Specifically, Laurens de Jonge, who's running the EU project, says the transition to electric cars means that they need the ocean's resources.
Demand is increasing through years for the metal cobalt, which is a basic ingredient in batteries and abundant in rocks on the seabed.
In 2018, the project launched a prototype mining machine to the seabed, in a location of 15 km off the coast of Malaga in Southern Spain. Cameras attached to the Apollo II machine recorded its progress and, crucially, monitored how the aluminium tracks stirred up clouds of sand and silt as they advanced.
The trial was conducted carefully due to the fact that seabed mining smothering could disrupt marine life over a wide area, as Greenpeace has alerted in a report.
Moreover, the project is important due to the demand. The rocks that "live" on the seabed are far richer in valuable metals than those on land and there's a growing clamour to get at them.
The rocks on the seabed, also known as "nodules" cover the Pacific and other oceans and are brimming with cobalt, suddenly highly sought after as the boom in the production of batteries gathers pace.
For the time being, the world's most cobalt is mined in the Democratic Republic of Congo.
Laurens de Jonge stated that "It's not difficult to access - you don't have to go deep into tropical forests or deep into mines.

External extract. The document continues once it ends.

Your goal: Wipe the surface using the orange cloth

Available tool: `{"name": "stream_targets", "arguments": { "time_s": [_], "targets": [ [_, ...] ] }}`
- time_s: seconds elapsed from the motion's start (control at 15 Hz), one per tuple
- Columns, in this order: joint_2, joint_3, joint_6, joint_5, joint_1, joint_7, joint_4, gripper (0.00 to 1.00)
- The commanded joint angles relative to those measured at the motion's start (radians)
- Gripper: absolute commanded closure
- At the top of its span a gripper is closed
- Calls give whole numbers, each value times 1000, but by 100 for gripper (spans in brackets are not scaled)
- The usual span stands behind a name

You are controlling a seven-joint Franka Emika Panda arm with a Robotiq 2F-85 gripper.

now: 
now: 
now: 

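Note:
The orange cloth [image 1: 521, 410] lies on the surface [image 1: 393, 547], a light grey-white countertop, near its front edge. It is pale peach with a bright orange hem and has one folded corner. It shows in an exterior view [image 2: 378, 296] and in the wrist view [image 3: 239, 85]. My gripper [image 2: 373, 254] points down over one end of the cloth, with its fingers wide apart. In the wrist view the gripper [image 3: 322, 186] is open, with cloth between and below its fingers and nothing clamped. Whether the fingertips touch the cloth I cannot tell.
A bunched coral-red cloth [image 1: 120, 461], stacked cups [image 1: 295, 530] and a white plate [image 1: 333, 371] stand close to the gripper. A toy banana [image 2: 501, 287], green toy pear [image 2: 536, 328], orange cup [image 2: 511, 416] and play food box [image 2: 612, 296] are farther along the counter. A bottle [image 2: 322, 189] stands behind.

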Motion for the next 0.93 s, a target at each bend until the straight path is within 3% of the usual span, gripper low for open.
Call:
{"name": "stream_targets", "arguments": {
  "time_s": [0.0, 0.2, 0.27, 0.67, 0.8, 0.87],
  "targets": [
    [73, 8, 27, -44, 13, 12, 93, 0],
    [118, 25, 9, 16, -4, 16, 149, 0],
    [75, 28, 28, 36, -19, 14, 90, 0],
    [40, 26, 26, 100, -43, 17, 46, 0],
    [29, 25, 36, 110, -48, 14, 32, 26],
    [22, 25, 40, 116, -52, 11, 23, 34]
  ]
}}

It's readily available on the seafloor, it's almost like potato harvesting only 5km deep in the ocean."
He added that although in the future there might be another way of making batteries for electric cars, for the time being though, the technology requires cobalt.
The Blue Nodule project is also supported by scientists at London's Natural History Museum and other institutions. Recently, they calculated that in order to meet UK's 2050 targets for electric cars, this would require nearly twice the world's current output of cobalt.

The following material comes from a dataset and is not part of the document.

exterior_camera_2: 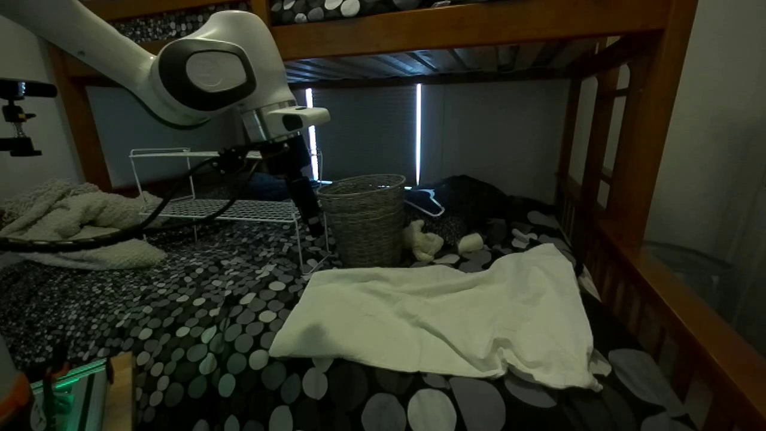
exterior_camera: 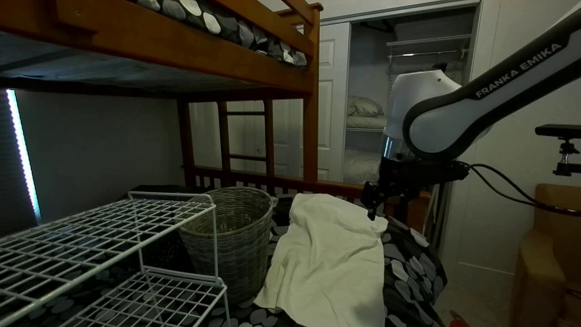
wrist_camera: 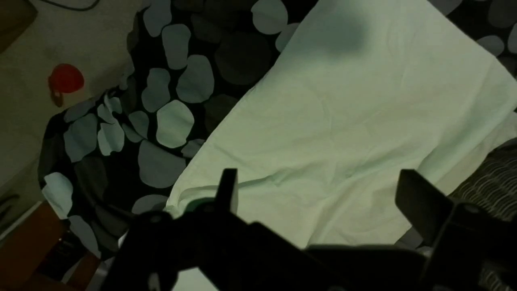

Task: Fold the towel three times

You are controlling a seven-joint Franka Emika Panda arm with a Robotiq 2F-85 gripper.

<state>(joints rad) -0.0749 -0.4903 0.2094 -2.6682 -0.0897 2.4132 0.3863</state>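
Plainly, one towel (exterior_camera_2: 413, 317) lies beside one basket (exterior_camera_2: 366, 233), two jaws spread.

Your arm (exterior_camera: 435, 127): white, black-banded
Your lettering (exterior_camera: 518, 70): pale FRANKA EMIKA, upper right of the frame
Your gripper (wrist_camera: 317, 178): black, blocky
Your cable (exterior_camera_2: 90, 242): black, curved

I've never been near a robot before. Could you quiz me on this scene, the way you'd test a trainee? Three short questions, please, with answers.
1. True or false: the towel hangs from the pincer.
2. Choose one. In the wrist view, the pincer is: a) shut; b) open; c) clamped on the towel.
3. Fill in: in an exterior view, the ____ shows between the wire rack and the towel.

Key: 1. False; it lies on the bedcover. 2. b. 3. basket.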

BBC reports that although the risks of sea mining are not clear, it is widely accepted that whatever is in the path of the mining machines will be destroyed.
Thus, chief scientist on board, Henko de Stigter of the Dutch marine research institute NIOZ, points out that life in the deep Pacific, where mining is likely to start first, has adapted to the usually crystal clear conditions. So, there is a high possibility that any organisms feeding by filter, waters that are suddenly filled with stirred-up sediment would be threatening.
In the meantime, Ralf Langeler, the engineer in charge of the Apollo II mining machine believes that the design of the technology has many possibilities to minimise the impacts, adding that his technology helps reduce the environmental effects.